__The task__. The data below holds the lines to copy: everything from the line containing "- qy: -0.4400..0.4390" to the line containing "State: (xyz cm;", both ends included, set down exactly.
╭─ Available data
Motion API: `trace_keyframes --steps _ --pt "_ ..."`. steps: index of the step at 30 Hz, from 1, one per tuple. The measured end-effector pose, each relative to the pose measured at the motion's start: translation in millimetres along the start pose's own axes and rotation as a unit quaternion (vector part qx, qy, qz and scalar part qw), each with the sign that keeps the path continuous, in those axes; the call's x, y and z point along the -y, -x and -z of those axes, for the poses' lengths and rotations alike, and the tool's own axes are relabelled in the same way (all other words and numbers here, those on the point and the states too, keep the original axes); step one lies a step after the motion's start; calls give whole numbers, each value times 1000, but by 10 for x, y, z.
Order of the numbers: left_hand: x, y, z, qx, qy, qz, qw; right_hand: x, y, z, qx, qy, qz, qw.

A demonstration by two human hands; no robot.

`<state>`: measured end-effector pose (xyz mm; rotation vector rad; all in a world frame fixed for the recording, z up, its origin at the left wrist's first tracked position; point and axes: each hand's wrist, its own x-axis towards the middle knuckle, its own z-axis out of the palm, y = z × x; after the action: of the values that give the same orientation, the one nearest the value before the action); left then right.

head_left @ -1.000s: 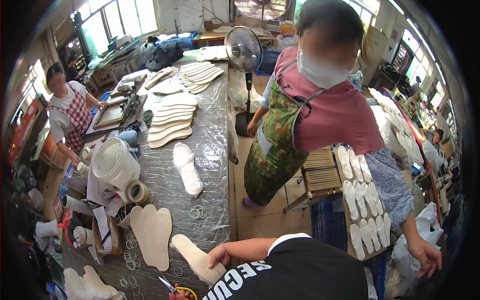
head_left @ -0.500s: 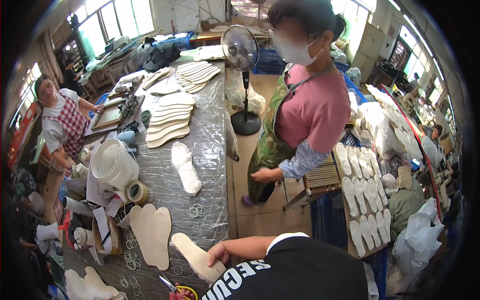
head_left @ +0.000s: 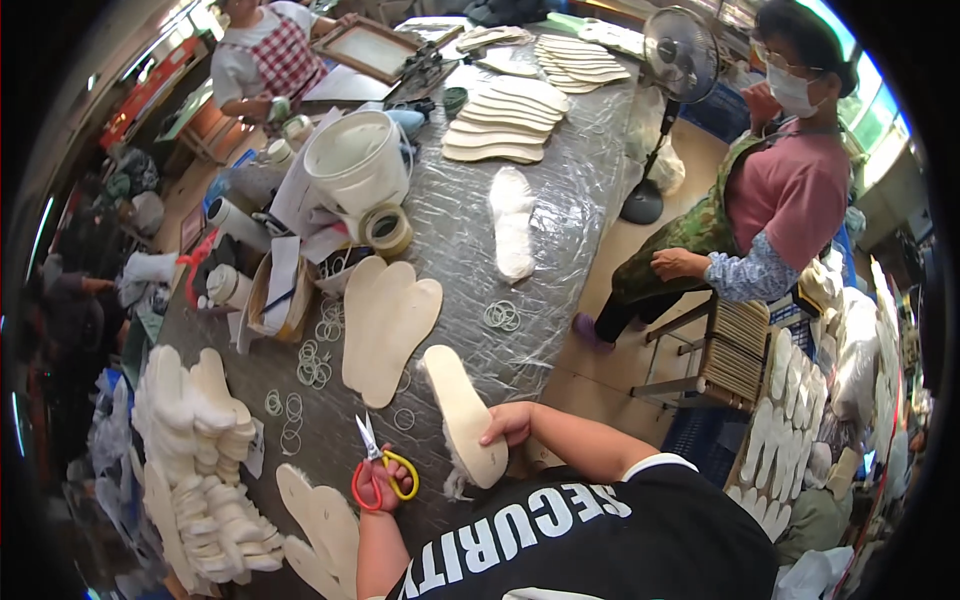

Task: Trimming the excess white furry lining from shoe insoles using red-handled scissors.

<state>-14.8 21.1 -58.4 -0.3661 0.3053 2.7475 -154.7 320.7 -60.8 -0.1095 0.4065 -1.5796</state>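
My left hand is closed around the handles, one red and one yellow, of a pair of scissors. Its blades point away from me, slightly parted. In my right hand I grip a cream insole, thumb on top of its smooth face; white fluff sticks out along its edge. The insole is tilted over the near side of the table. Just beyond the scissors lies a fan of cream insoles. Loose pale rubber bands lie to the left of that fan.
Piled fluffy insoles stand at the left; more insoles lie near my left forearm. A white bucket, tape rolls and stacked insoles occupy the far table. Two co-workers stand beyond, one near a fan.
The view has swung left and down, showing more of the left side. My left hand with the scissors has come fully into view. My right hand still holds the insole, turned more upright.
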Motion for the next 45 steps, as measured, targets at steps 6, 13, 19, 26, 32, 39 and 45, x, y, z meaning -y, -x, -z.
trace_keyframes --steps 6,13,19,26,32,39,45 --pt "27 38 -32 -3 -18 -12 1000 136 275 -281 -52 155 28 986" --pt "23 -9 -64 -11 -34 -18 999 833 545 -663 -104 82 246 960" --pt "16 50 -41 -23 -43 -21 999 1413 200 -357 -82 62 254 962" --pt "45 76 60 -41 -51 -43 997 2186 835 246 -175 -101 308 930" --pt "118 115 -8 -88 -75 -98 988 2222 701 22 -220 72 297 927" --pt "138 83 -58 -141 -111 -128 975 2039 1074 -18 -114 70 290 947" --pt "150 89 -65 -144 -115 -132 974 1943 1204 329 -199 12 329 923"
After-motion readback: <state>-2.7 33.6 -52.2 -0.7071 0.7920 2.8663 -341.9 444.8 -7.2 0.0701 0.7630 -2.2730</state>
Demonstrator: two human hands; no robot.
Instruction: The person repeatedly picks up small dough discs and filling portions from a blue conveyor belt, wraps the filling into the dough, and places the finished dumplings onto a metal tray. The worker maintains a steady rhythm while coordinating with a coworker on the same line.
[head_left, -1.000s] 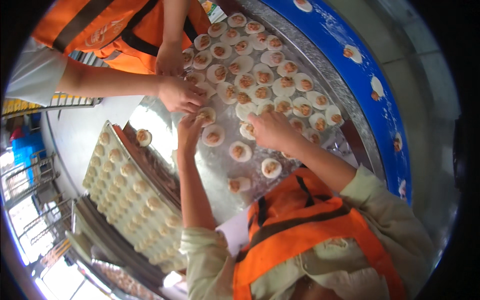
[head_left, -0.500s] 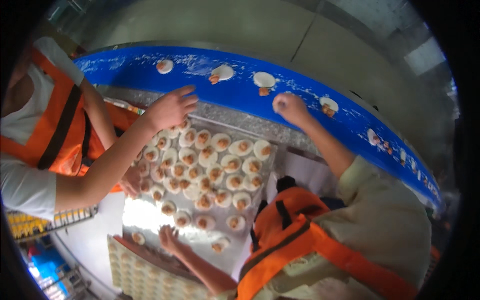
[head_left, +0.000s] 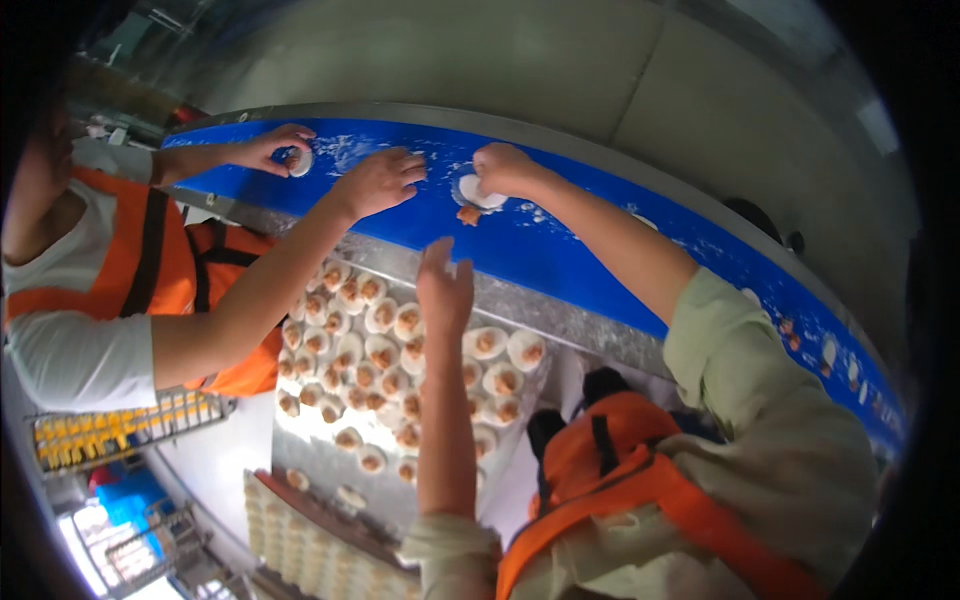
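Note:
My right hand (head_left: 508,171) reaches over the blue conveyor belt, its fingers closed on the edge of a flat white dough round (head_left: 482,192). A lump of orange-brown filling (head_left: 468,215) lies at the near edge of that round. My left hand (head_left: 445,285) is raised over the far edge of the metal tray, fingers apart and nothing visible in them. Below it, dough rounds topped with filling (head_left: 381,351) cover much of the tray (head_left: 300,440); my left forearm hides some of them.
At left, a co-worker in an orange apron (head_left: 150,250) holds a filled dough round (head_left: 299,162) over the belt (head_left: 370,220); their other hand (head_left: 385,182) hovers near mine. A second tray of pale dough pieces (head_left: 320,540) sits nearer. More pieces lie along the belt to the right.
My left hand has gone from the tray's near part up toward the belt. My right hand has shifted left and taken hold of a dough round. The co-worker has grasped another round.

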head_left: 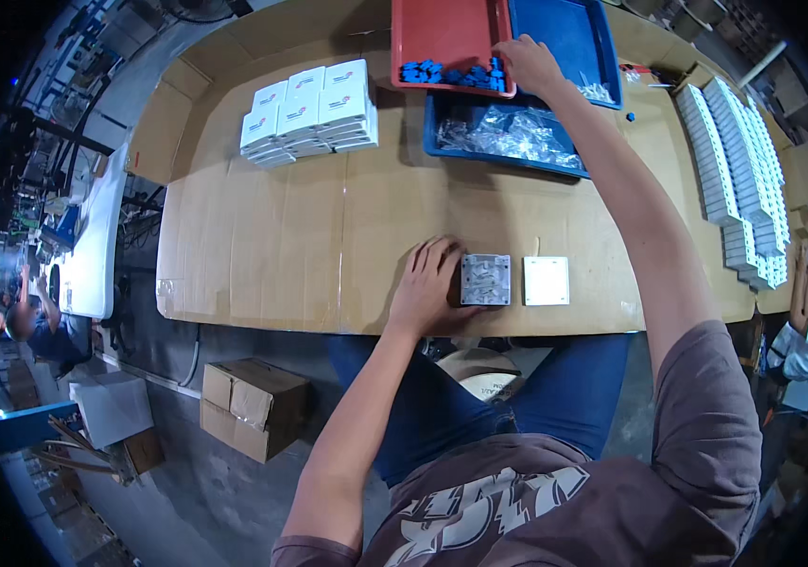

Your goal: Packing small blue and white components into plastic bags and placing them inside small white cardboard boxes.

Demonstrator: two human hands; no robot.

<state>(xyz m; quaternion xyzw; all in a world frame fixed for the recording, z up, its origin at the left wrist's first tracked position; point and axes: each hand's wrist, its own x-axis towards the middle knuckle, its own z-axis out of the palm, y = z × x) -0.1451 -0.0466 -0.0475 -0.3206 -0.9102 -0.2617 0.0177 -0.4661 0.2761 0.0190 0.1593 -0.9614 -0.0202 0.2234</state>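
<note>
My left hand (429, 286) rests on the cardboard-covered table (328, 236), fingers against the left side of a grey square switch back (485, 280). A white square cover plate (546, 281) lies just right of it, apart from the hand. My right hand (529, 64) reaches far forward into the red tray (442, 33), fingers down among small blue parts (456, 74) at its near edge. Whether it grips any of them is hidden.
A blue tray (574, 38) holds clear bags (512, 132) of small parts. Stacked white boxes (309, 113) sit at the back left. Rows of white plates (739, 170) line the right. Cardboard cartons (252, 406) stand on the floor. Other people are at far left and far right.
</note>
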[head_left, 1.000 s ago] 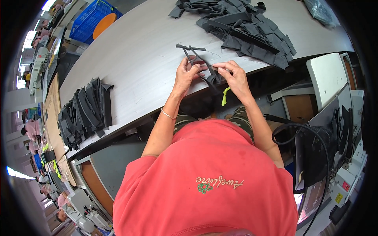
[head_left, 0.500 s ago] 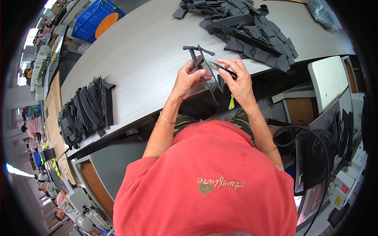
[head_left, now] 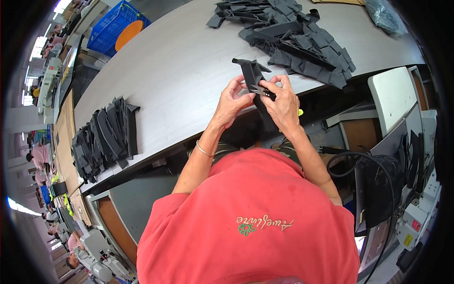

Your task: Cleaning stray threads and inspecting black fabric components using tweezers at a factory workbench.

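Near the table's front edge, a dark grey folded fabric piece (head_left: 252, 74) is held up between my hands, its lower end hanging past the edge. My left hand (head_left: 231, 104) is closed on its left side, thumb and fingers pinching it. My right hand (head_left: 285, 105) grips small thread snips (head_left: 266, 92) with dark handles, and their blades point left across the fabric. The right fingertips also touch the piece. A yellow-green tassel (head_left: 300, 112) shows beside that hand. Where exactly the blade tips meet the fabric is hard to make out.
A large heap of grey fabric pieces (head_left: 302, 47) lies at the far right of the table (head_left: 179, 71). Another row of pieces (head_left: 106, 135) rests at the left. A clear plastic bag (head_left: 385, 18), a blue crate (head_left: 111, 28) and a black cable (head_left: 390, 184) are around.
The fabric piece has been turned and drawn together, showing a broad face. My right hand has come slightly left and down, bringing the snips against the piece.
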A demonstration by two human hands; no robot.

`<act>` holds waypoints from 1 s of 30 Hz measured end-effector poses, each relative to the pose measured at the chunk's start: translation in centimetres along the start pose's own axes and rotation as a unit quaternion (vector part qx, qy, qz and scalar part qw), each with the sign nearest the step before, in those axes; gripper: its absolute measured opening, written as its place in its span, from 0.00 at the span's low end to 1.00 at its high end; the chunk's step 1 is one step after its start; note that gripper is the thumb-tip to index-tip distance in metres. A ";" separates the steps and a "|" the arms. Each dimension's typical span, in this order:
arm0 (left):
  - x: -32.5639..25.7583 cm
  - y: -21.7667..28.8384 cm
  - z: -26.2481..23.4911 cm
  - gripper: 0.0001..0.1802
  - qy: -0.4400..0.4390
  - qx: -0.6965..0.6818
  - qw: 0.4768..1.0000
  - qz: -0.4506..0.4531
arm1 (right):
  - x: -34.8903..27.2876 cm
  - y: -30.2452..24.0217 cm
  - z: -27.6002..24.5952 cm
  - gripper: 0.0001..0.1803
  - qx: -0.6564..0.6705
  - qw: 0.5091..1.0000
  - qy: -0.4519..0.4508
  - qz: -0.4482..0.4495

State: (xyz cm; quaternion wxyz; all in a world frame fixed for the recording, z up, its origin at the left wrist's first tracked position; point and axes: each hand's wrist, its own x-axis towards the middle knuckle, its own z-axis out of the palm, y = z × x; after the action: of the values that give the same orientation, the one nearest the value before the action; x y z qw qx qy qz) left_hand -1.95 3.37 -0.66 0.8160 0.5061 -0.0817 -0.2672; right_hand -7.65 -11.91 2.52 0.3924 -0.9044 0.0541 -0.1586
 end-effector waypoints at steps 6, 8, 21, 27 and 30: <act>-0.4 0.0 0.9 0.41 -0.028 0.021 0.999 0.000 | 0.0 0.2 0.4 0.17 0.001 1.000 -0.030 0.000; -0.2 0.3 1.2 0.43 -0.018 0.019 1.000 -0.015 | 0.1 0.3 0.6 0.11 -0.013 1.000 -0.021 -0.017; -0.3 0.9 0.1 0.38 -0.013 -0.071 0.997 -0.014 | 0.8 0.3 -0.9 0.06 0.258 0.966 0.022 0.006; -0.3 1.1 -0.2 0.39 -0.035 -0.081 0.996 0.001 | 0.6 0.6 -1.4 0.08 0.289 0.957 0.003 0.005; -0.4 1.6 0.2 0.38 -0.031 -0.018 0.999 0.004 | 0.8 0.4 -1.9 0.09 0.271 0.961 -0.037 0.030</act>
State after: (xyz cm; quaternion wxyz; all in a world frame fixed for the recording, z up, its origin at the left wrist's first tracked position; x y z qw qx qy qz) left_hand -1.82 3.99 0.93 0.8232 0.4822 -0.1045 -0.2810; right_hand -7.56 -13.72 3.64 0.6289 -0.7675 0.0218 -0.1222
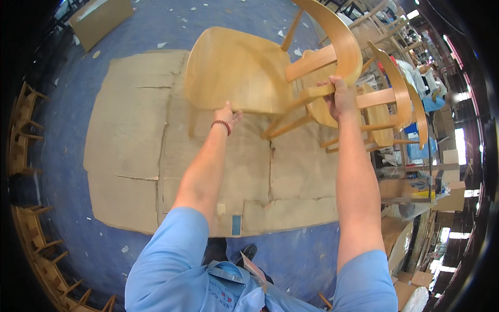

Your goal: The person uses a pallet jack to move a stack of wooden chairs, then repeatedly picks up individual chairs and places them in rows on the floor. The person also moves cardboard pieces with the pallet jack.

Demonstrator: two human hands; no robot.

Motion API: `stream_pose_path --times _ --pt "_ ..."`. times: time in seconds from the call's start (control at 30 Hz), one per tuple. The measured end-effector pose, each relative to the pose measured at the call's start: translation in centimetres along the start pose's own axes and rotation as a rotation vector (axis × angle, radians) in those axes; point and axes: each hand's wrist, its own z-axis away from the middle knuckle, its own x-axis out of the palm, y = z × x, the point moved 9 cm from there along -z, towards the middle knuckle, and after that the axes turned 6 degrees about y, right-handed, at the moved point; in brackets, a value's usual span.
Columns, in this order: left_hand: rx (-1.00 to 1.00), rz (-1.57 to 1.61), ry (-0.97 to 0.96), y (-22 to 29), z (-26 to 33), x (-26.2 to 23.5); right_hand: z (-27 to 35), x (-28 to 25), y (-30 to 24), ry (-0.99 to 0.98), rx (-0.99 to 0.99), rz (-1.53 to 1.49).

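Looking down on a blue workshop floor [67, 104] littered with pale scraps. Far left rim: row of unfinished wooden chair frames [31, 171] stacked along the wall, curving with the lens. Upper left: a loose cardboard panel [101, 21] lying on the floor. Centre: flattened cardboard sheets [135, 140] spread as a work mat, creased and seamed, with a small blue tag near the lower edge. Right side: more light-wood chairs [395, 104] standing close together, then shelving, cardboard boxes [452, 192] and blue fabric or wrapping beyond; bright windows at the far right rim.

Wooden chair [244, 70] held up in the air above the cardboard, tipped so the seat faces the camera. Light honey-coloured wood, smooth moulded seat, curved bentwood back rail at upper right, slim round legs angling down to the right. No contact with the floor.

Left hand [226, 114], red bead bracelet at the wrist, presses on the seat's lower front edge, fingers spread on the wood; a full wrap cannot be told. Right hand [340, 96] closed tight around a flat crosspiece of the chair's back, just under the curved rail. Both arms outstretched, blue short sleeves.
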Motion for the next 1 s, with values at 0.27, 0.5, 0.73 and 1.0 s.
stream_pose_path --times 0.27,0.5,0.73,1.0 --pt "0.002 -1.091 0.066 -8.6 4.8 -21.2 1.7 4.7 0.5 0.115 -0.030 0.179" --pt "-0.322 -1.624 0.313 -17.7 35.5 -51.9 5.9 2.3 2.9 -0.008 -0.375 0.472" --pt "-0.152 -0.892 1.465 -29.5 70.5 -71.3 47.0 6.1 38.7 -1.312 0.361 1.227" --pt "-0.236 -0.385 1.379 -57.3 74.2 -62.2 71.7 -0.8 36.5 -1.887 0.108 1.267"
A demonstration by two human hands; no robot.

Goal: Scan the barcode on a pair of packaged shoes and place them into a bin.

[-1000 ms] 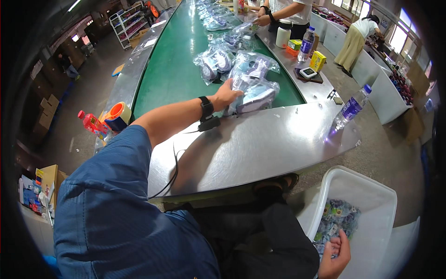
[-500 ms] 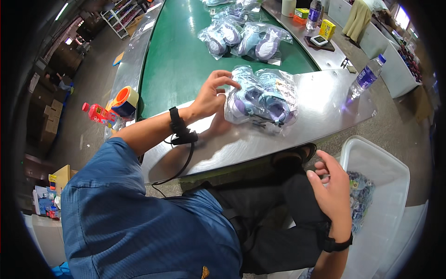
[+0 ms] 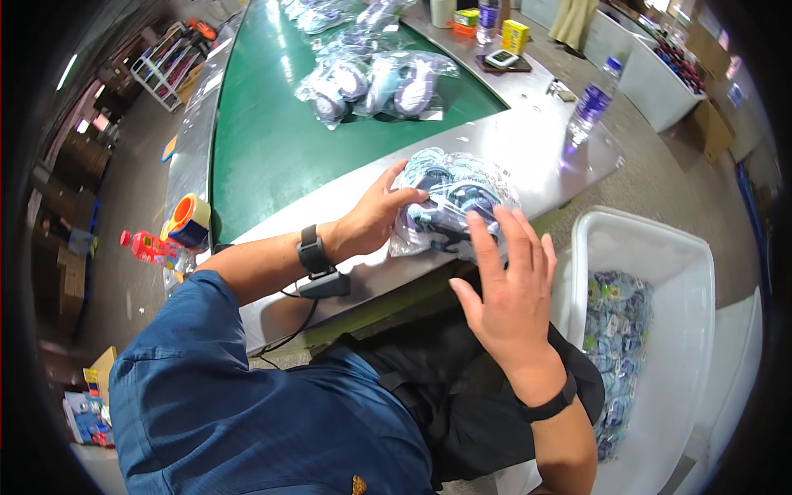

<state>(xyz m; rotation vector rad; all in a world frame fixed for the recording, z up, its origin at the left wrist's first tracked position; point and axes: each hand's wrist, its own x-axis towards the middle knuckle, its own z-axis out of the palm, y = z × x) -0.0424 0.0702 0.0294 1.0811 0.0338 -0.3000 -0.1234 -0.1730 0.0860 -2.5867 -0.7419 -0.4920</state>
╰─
__Response to this task__.
  - qy: -0.4400..0.4390
  - qx: -0.6965..0.6818
  - qw: 0.4768..1.0000
  - qz: -0.4506..0.4531
arm1 (right):
  - x: -34.8903..27.2876 cm
  - y: -30.2452..24.0217 cm
  - z: -27.6002..24.5952 cm
  - gripper: 0.0001..0.1803
  - qx: -0.6564..0.6705
  - qw: 0.5091..1.0000
  - qy: -0.4519..0.4508
  - qz: -0.4482..0.4495

State: (xyz cm; quaternion wxyz; all in a world frame fixed for the recording, z up, its origin at the left wrist's first tracked position; point and axes: each hand's wrist, its own x-axis towards the middle knuckle, its own z-axis out of the palm, y = z × x; after the action: of the values that give the same orientation, the one nearest the value before the action; x y z qw qx qy qz) left_hand -1.95 3.37 -0.66 0.8160 0.5061 -0.0817 -0.2672; right_hand -7.65 -11.91 2.52 0.3924 -0.9044 0.0541 -0.1586

Nothing further remains to be added to the answer.